Among the entries below, find every line that contains the string "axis", then copy it.

[The records — start]

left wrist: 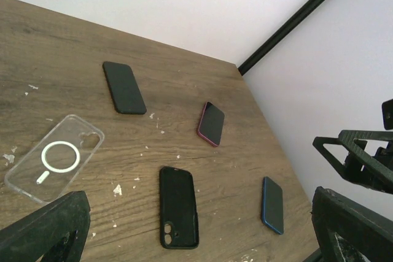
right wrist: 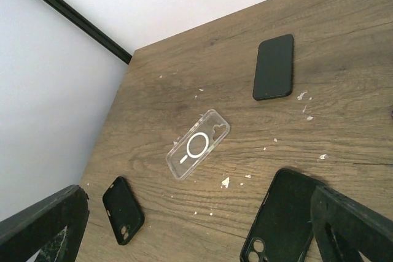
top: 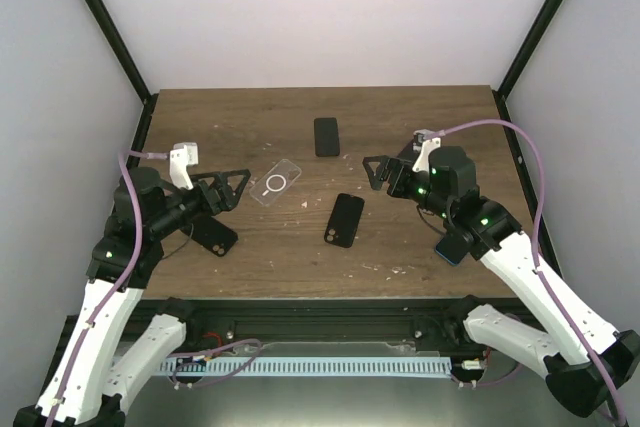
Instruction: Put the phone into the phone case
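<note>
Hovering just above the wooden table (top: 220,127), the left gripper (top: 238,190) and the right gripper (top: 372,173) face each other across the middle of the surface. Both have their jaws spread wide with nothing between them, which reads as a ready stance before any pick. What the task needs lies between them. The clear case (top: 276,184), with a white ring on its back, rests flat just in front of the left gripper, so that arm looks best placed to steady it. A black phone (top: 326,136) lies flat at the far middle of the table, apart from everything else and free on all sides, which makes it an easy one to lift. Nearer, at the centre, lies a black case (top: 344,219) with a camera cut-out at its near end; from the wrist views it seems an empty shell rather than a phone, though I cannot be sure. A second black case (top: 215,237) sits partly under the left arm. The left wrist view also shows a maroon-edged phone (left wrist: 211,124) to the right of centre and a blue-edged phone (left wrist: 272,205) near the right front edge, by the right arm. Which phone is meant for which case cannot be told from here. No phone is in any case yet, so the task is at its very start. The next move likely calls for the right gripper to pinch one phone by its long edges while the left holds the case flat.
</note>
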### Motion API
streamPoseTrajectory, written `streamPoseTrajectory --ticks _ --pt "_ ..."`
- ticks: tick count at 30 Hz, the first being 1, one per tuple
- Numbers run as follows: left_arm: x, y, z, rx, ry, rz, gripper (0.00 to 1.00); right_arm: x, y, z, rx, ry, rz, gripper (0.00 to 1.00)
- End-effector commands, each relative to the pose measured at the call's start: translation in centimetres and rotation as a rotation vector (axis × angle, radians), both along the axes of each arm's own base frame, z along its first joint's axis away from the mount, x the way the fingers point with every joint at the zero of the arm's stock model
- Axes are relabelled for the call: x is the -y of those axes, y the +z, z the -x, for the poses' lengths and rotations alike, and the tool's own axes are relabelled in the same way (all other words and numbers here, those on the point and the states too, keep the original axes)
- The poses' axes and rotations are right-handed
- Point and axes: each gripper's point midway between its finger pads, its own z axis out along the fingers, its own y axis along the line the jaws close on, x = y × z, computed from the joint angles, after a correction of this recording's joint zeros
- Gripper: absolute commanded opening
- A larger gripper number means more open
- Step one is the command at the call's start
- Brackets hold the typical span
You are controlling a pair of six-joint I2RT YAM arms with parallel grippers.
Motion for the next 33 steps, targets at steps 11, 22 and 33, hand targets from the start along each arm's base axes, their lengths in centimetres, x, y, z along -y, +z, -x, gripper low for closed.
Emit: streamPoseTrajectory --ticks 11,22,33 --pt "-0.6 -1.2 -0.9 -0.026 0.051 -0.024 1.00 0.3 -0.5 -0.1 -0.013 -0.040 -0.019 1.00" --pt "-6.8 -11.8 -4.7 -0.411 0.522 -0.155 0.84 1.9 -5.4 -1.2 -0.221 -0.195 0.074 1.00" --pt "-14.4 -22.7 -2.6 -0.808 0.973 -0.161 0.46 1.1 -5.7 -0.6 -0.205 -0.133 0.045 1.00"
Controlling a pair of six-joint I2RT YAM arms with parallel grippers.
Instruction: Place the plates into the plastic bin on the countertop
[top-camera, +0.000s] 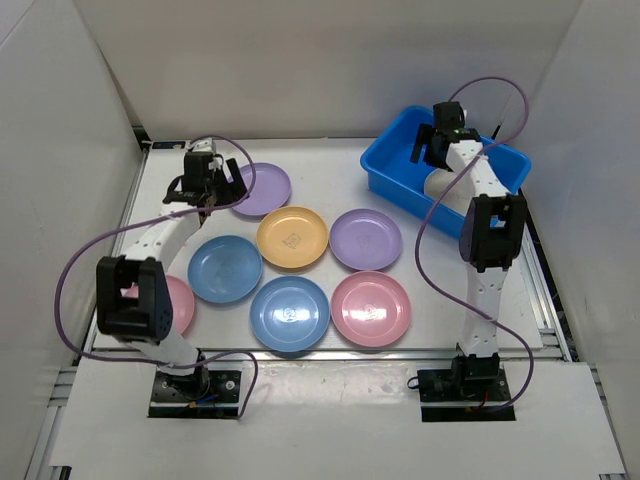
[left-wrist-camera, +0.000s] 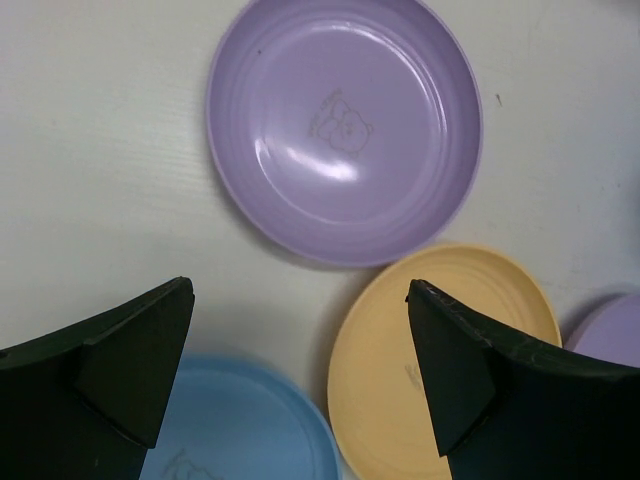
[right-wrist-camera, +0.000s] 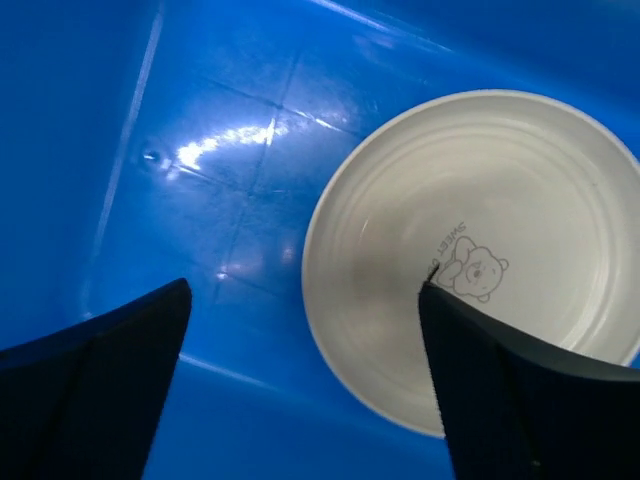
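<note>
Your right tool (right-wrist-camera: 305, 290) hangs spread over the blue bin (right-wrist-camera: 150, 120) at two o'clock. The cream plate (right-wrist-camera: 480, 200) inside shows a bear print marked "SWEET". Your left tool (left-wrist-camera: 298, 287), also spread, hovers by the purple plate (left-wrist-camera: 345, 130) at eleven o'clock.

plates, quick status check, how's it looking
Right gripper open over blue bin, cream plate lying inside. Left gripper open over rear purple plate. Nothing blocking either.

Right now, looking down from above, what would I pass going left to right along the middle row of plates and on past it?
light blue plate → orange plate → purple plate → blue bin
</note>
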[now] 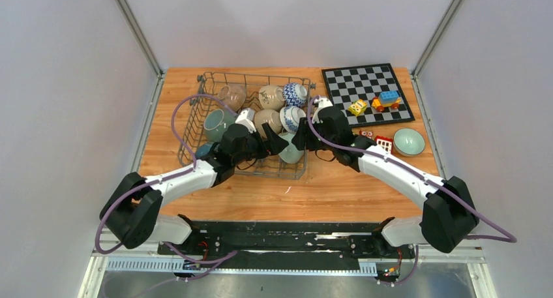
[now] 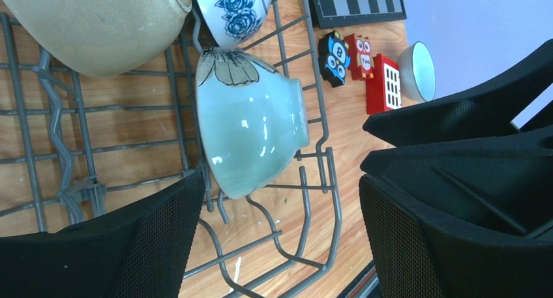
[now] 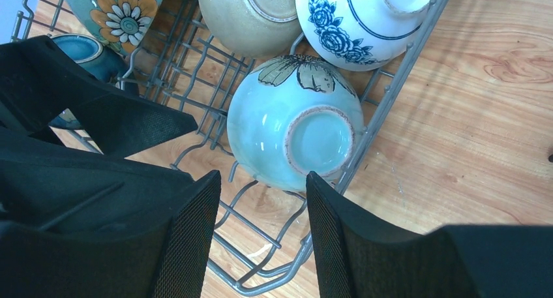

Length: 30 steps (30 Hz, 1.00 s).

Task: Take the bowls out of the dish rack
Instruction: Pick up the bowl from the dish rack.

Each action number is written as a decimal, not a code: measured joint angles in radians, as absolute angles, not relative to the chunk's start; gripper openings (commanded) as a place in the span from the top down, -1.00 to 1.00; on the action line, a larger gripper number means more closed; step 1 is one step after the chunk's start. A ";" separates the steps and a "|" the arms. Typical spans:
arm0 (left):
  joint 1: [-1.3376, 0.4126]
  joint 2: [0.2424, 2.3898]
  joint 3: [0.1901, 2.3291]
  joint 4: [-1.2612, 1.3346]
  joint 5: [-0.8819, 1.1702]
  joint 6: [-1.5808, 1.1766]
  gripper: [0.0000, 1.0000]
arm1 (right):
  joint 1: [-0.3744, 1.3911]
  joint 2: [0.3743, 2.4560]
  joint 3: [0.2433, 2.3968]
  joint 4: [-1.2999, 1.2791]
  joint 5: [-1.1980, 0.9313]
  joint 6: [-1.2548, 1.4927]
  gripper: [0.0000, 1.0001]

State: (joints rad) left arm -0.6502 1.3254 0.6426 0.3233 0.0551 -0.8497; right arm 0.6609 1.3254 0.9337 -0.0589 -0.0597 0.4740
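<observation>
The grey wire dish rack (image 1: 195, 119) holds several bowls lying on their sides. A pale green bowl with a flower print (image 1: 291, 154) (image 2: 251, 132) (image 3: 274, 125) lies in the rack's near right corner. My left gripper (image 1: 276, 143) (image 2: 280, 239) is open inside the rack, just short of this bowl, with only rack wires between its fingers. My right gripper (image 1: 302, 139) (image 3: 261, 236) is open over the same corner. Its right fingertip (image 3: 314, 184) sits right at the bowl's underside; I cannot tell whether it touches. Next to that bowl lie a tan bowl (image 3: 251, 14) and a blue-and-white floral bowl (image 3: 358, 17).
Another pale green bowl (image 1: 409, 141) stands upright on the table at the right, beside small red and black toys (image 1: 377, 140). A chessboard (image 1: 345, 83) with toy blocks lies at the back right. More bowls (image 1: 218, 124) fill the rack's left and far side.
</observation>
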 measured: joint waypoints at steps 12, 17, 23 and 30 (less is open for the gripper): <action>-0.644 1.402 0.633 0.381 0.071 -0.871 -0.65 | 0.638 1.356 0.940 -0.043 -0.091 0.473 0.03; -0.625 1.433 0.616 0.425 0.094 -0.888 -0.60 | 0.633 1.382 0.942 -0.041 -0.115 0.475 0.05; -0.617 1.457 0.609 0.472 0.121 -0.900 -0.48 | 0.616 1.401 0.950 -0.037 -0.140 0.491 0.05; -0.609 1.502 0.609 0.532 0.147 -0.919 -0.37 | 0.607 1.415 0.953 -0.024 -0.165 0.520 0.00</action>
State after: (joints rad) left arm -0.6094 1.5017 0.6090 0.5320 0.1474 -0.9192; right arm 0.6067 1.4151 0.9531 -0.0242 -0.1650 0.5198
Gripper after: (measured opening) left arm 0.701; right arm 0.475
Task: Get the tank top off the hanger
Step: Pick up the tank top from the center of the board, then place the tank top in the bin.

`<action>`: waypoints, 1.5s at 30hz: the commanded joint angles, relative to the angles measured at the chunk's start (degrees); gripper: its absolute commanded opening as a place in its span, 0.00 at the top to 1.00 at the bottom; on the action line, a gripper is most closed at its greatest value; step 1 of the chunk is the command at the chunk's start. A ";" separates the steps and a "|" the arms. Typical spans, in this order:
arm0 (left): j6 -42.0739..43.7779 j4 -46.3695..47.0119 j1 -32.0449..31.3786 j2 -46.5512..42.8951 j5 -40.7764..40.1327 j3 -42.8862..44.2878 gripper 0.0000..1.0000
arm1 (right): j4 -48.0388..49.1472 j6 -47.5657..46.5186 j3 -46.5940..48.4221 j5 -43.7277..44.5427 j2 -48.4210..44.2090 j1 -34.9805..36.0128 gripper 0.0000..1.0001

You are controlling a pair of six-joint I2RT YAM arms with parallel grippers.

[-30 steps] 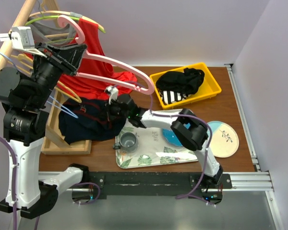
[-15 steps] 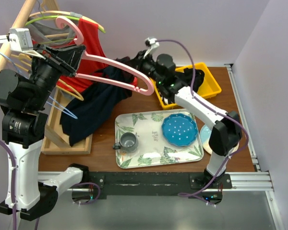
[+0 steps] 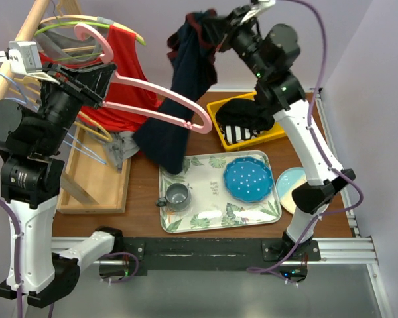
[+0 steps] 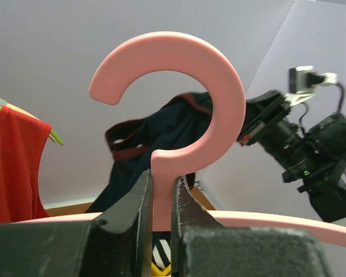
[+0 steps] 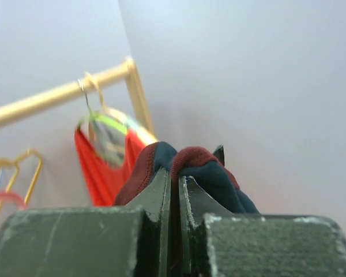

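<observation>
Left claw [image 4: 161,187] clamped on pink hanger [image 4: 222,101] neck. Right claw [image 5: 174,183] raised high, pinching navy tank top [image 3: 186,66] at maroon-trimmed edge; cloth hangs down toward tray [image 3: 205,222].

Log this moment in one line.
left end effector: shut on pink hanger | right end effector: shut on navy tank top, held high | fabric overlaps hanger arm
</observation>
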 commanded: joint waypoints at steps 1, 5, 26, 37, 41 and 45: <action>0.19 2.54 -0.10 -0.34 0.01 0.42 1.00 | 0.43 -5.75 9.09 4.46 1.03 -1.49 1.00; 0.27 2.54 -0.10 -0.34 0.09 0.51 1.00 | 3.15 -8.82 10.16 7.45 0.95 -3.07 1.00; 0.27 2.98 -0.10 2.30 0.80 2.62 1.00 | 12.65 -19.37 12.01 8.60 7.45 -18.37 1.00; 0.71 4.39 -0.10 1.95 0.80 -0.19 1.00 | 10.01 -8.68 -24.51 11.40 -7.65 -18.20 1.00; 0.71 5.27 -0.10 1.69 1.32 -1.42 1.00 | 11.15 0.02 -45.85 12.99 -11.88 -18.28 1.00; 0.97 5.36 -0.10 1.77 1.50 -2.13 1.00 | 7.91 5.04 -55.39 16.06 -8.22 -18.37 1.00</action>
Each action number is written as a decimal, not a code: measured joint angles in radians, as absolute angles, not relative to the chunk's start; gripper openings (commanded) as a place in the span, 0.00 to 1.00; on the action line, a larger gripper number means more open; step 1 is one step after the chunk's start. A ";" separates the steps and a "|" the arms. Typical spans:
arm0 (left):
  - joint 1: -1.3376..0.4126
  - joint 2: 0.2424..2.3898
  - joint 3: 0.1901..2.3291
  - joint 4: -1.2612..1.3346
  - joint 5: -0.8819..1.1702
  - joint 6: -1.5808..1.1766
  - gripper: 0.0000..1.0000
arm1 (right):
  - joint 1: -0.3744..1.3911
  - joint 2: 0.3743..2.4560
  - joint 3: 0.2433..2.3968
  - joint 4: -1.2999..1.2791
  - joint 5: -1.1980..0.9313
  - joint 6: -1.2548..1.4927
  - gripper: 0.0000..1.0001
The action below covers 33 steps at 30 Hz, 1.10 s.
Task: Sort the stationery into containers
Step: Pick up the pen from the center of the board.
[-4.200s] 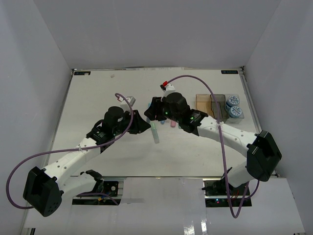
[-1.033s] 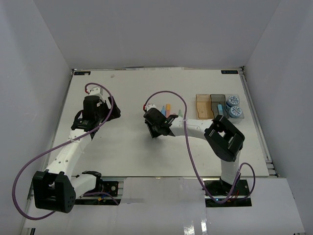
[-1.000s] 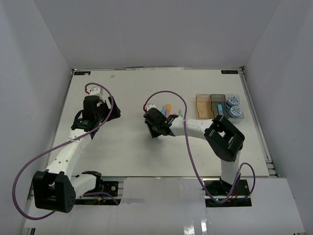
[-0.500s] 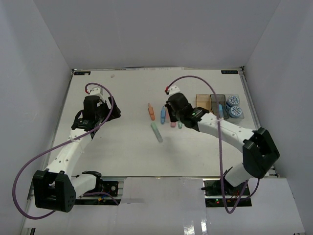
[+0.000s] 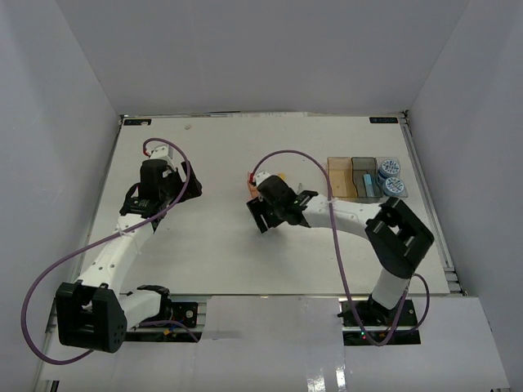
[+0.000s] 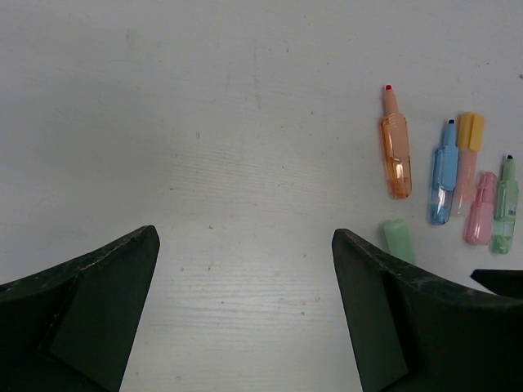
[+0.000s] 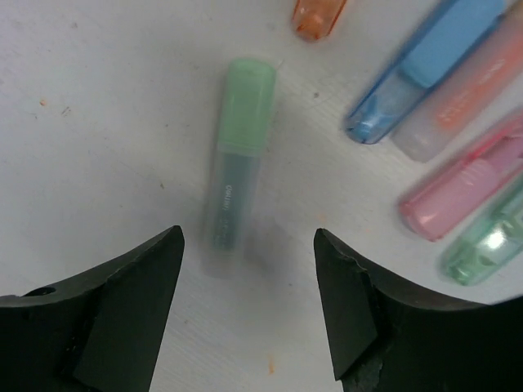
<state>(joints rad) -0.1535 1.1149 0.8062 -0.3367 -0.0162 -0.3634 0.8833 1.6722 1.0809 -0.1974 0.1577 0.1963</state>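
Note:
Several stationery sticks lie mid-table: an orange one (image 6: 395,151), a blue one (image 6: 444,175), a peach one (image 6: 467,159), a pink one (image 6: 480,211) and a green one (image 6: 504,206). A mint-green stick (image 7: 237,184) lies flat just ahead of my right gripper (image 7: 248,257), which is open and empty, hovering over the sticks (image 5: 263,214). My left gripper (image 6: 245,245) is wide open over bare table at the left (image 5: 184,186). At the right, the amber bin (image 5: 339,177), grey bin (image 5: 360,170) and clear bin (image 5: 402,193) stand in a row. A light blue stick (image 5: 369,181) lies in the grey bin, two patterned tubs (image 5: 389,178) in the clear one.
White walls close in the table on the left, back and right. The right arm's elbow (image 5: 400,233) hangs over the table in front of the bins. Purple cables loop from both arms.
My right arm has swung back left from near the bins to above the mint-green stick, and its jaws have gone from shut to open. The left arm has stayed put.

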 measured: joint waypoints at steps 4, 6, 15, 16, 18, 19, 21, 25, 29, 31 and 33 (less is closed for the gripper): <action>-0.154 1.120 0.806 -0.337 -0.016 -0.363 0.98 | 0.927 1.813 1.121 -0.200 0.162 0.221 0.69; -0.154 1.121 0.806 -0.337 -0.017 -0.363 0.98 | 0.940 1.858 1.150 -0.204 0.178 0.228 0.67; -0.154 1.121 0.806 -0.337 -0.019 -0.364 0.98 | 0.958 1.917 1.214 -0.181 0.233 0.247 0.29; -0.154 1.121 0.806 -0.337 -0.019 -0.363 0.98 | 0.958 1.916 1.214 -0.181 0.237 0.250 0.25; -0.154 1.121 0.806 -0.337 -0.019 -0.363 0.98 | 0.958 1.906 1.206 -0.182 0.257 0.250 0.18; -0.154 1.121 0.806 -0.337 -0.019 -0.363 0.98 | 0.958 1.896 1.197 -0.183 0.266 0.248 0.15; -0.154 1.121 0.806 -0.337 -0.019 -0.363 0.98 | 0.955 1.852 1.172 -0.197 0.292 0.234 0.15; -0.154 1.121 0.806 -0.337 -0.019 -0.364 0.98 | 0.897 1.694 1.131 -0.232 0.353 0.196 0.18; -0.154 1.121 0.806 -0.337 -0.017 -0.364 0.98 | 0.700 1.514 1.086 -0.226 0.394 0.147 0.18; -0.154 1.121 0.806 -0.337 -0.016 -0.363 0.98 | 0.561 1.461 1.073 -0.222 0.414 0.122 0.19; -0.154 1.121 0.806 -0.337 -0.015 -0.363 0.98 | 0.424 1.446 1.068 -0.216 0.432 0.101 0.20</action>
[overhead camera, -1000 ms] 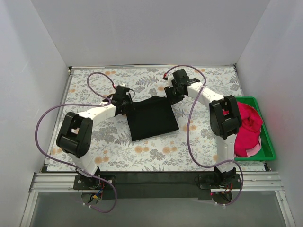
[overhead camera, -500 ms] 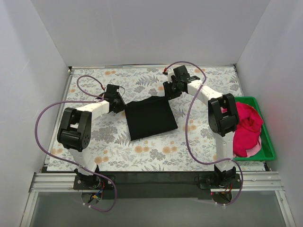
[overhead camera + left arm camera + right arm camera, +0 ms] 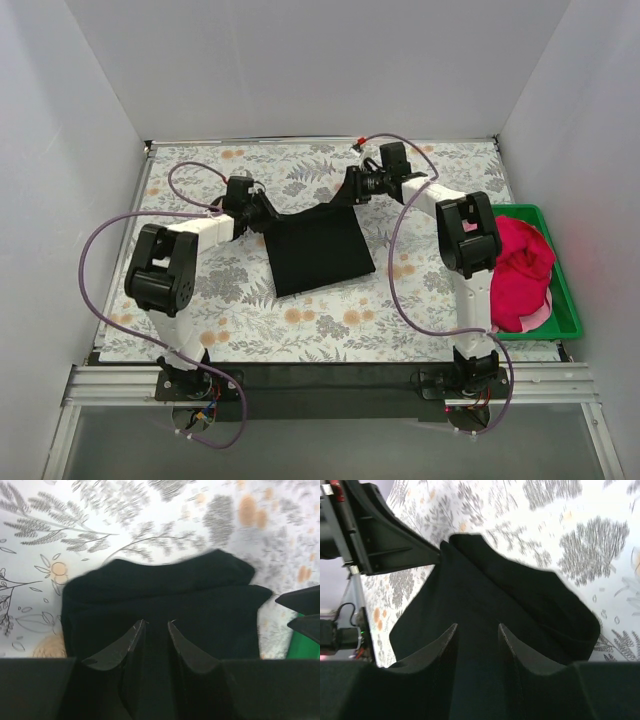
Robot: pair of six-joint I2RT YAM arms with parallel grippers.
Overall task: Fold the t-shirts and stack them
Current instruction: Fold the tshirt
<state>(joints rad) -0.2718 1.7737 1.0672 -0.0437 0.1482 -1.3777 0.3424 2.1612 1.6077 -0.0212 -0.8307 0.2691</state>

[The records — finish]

*Written answer*.
- End-effector commands, each relative to the pose measured at the call's start: translation in centimetres and rotation as a rotation vector (axis × angle, radians), both along the axes of each arm's own base frame, z along its first joint's axis away from the mount, x the way the fingers point with every joint at the zero of the arm's stock model
- Point and axes: each gripper's point midway between its finger pads, its own z axis out along the fingers, its own y axis along the line the jaws close on, x = y × z, computed from the joint angles, after a correction of this recording's joint zeros

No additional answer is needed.